Task requirements: Quote exactly and only this range of lines in the data below: the line that holds "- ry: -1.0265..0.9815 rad" to the line that holds "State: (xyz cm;", both included.

◆ ◆ ◆ ◆

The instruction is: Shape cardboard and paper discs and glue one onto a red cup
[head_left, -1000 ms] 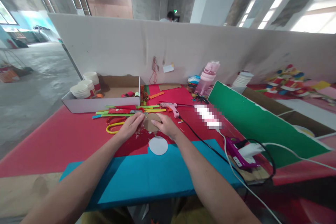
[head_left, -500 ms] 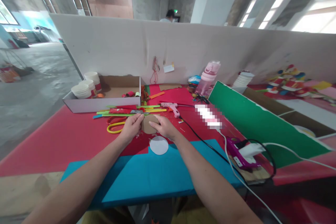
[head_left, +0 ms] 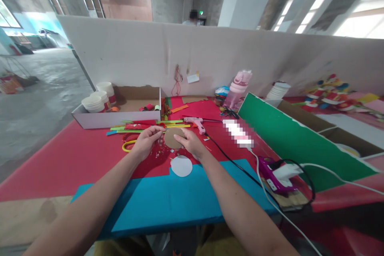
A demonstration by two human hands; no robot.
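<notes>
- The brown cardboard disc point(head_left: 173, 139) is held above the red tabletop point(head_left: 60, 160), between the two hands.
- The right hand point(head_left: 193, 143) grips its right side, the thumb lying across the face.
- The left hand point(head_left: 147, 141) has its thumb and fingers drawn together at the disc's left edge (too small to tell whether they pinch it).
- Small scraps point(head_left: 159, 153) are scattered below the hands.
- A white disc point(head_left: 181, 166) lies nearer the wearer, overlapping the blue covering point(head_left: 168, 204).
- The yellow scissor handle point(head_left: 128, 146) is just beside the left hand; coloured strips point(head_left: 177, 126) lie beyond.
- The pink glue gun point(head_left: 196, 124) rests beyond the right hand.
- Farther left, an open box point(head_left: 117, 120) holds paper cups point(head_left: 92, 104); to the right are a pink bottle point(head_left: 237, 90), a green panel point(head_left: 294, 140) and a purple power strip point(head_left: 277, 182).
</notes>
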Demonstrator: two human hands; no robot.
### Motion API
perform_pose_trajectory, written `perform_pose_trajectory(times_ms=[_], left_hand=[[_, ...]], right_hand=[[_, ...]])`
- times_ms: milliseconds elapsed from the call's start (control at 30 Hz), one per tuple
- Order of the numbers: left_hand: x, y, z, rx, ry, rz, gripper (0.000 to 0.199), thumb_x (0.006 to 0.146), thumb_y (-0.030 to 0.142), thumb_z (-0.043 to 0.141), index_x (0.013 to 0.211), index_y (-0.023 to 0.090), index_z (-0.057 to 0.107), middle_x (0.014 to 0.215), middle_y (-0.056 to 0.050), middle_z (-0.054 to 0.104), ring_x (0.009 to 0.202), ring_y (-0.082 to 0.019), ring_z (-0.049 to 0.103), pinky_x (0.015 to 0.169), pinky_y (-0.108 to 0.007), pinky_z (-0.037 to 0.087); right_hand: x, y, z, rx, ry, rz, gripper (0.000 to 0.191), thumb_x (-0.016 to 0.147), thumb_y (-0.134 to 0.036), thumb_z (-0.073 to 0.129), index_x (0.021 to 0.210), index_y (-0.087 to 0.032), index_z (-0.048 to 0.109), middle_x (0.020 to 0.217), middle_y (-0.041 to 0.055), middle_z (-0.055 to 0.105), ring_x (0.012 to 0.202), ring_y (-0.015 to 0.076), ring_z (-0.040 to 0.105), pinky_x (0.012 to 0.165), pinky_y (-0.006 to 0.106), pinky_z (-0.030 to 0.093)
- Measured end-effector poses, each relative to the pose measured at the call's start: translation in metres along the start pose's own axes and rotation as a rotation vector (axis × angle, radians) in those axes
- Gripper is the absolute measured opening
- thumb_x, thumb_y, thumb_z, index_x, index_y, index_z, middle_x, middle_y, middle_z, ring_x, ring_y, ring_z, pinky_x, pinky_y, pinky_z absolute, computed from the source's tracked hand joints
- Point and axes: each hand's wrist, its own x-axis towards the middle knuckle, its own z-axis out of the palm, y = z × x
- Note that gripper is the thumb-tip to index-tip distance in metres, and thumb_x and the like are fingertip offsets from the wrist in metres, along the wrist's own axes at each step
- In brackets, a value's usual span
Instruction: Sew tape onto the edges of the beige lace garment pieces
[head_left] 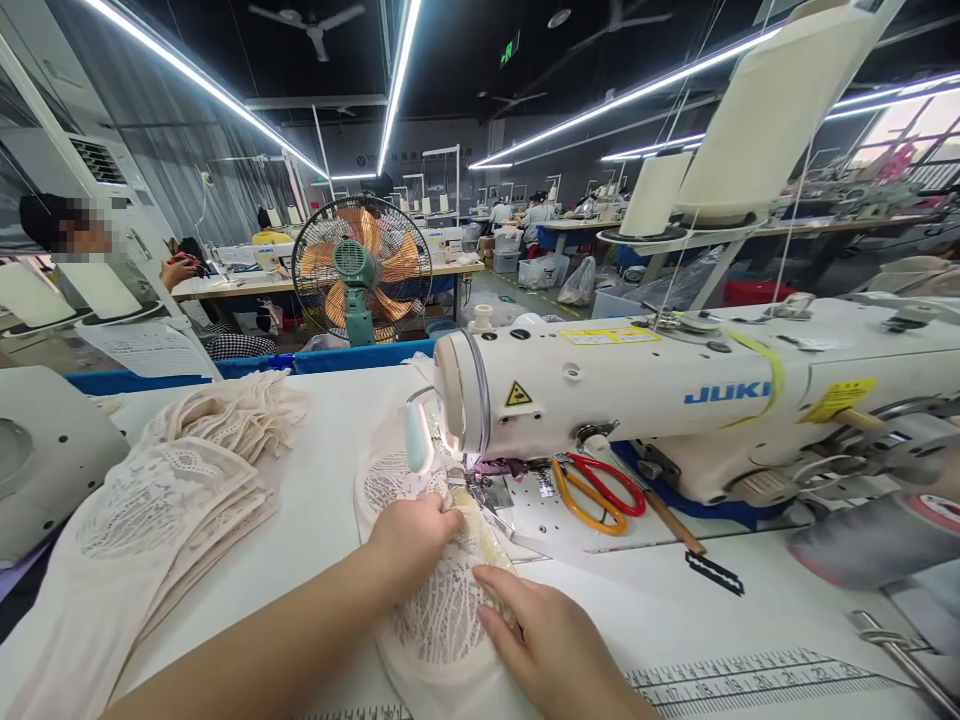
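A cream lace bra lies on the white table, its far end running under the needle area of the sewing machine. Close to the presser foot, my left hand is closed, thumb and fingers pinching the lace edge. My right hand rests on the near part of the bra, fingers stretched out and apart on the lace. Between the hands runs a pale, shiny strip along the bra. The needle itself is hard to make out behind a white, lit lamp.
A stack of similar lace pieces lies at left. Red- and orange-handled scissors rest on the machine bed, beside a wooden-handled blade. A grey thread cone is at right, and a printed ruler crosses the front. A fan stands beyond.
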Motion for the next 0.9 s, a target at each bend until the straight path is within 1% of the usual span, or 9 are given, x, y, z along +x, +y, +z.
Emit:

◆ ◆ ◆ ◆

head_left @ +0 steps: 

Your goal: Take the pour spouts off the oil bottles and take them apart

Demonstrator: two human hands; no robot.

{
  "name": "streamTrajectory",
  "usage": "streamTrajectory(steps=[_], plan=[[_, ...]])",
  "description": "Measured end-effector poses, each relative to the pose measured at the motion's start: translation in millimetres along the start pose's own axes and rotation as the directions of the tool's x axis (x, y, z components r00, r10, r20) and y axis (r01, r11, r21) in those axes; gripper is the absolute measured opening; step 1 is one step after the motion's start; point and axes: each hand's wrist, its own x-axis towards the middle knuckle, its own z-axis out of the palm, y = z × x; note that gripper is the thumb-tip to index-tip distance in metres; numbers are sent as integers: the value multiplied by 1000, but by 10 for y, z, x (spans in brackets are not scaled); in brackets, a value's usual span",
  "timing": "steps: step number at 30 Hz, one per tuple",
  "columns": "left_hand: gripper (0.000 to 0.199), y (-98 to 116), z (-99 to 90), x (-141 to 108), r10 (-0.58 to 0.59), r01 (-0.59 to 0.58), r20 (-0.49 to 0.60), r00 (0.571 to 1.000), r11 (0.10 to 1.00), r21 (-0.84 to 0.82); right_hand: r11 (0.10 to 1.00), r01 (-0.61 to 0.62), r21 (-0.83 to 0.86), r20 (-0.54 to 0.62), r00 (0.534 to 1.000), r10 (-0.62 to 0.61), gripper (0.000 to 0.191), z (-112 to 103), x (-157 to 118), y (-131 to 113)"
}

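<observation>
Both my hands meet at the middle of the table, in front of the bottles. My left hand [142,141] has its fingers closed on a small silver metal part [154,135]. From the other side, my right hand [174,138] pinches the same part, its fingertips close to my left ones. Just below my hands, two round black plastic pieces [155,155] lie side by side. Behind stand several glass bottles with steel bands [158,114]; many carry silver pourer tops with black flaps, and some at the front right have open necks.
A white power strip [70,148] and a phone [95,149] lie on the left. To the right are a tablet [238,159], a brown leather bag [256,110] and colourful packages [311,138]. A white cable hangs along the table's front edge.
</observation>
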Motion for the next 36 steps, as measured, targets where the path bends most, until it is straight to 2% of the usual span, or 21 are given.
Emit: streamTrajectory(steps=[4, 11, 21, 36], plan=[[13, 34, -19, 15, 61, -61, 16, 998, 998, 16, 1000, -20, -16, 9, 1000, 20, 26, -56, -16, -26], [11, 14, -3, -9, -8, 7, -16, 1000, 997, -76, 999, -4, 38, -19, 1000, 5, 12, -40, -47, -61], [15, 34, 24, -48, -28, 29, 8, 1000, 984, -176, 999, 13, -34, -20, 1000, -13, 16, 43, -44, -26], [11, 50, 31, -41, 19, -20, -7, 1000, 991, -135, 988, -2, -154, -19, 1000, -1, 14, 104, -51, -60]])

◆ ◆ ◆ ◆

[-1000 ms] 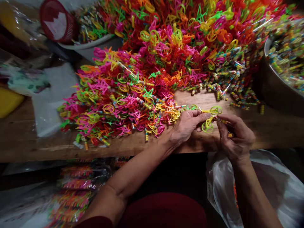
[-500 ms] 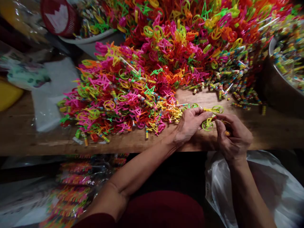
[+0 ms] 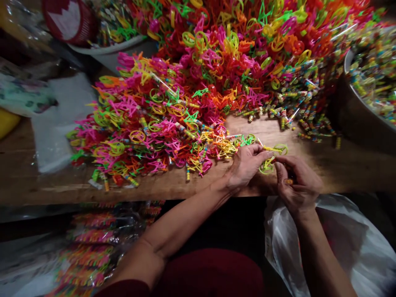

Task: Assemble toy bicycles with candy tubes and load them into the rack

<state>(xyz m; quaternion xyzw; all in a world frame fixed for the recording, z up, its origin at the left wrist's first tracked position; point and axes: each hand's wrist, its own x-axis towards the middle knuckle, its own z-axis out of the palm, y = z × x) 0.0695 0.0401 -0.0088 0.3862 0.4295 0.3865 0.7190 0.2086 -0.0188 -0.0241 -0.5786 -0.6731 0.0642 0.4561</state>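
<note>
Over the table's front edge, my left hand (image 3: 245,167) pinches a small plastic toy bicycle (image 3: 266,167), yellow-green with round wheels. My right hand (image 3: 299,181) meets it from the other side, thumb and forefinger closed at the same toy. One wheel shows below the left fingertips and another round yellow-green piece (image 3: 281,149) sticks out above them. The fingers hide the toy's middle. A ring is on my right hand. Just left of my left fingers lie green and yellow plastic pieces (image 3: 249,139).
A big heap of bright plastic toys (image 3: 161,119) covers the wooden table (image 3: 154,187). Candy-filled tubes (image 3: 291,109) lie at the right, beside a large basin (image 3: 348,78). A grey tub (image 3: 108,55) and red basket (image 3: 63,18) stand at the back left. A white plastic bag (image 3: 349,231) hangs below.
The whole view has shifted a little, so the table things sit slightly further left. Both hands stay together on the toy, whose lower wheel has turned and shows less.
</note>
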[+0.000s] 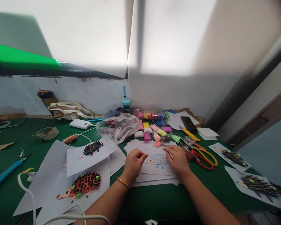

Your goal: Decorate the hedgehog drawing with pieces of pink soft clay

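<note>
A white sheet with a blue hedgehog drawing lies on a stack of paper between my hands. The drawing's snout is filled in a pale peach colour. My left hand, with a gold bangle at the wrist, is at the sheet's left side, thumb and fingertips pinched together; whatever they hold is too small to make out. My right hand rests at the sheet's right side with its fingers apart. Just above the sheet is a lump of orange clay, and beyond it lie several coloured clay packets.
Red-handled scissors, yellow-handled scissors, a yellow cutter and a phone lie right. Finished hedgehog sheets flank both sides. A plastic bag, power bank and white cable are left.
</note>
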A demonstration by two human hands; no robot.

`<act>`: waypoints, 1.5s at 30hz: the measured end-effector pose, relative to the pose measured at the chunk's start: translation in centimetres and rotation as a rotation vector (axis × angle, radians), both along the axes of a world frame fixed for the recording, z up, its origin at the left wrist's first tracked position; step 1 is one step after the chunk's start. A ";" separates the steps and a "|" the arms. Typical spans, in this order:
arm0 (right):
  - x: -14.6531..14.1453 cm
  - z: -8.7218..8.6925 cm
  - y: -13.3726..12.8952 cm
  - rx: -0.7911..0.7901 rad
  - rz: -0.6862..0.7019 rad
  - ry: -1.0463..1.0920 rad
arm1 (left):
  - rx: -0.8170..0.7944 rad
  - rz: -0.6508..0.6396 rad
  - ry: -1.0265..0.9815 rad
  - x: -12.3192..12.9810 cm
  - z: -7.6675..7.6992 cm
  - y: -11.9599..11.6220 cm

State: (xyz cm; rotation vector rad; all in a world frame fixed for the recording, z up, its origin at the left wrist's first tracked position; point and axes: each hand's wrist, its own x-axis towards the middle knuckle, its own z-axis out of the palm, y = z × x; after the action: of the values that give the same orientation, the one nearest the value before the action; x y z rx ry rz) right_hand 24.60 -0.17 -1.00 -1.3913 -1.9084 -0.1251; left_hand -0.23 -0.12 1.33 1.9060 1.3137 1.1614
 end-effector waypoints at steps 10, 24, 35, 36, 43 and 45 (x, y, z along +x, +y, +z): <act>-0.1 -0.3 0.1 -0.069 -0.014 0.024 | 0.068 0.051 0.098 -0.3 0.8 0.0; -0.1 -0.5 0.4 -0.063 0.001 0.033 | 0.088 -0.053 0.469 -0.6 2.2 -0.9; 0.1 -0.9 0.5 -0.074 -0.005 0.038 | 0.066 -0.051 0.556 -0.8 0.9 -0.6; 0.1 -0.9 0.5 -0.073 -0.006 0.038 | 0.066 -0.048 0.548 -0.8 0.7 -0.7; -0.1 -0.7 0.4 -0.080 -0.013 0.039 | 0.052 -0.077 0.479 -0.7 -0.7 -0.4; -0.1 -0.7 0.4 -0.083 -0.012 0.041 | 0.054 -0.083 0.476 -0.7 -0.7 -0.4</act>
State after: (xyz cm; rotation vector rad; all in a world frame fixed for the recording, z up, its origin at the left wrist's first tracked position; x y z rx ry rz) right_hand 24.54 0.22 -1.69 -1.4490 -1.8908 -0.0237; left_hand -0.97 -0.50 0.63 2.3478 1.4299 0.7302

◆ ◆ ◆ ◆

Output:
  - ry: -1.0265..0.9815 rad
  - x: -12.3192..12.9810 cm
  - z: -7.6675..7.6992 cm
  - y: -11.9599..11.6220 cm

State: (xyz cm; rotation vector rad; all in a world frame fixed for the recording, z up, its origin at the left wrist's first tracked position; point and axes: each hand's wrist, its own x-axis towards the middle knuckle, its own z-axis out of the palm, y = z × x; after the action: of the values that give the same orientation, the one nearest the value before the action; x y z rx ry rz) right_hand 24.60 -0.17 -1.00 -1.3913 -1.9084 -0.1251; left_hand -0.23 -0.12 1.33 1.9060 1.3137 1.1614

This exercise is now finished.